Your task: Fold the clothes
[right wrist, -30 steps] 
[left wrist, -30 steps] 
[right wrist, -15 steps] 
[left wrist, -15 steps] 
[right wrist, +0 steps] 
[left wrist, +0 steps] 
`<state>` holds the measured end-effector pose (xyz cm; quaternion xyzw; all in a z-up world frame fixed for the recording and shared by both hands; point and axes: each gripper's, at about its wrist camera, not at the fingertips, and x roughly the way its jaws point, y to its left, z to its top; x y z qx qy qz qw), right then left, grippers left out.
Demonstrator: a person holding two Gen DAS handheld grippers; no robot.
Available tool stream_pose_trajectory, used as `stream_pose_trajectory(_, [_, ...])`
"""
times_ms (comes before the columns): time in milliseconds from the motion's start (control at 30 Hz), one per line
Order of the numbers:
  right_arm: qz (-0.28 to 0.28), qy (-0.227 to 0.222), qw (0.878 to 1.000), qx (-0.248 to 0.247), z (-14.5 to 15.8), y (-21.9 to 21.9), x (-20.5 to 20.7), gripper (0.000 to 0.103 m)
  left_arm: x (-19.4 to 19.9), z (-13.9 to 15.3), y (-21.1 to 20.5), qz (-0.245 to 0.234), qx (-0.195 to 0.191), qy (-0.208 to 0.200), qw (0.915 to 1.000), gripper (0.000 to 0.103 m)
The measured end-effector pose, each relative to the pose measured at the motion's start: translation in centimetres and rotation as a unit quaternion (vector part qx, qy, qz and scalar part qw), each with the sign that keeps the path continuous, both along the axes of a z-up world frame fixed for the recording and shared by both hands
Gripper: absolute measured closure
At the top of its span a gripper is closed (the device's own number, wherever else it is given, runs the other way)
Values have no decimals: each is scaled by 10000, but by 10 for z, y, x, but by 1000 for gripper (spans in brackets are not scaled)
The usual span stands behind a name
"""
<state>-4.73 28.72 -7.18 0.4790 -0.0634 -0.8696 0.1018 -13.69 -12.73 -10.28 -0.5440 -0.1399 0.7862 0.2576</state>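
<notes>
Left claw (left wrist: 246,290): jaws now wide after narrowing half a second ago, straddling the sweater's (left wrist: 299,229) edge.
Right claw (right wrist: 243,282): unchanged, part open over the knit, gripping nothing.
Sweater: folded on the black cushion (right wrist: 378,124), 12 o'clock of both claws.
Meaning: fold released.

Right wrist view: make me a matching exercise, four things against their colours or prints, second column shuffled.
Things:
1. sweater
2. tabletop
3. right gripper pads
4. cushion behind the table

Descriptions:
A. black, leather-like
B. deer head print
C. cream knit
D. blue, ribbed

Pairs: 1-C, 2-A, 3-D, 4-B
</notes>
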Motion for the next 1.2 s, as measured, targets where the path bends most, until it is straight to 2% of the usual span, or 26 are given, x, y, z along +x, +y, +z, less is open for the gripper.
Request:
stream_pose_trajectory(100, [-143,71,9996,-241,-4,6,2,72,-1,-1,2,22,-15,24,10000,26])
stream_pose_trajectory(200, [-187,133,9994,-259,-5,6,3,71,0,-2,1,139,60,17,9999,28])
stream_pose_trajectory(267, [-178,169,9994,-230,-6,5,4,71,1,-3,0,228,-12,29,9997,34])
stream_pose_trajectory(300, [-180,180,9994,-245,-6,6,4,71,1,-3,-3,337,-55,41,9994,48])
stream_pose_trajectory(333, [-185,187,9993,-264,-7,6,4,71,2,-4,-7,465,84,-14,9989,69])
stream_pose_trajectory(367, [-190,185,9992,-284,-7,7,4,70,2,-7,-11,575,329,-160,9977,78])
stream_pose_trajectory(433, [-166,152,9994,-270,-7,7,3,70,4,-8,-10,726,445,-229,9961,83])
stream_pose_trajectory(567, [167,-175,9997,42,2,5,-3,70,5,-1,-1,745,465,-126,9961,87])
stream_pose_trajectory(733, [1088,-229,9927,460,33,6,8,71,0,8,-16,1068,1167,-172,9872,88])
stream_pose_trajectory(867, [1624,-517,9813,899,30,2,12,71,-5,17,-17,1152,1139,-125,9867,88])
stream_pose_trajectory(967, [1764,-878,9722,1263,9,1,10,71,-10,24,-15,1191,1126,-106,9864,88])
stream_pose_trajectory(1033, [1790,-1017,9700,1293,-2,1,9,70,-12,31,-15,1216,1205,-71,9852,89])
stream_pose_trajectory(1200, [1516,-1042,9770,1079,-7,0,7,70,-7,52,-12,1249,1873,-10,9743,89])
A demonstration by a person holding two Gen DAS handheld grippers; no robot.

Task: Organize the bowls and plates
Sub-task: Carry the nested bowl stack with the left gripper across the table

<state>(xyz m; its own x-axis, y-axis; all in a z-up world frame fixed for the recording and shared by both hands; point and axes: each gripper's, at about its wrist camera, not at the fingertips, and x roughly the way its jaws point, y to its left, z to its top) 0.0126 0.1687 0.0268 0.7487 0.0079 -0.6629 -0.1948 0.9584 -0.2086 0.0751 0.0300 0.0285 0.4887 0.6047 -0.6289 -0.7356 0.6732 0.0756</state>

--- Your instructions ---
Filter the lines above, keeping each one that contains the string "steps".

--- Answer to this exercise ---
[right wrist, -30 steps] 
[left wrist, -30 steps] 
[right wrist, -15 steps] 
[left wrist, -15 steps] 
[right wrist, +0 steps] 
[left wrist, +0 steps] 

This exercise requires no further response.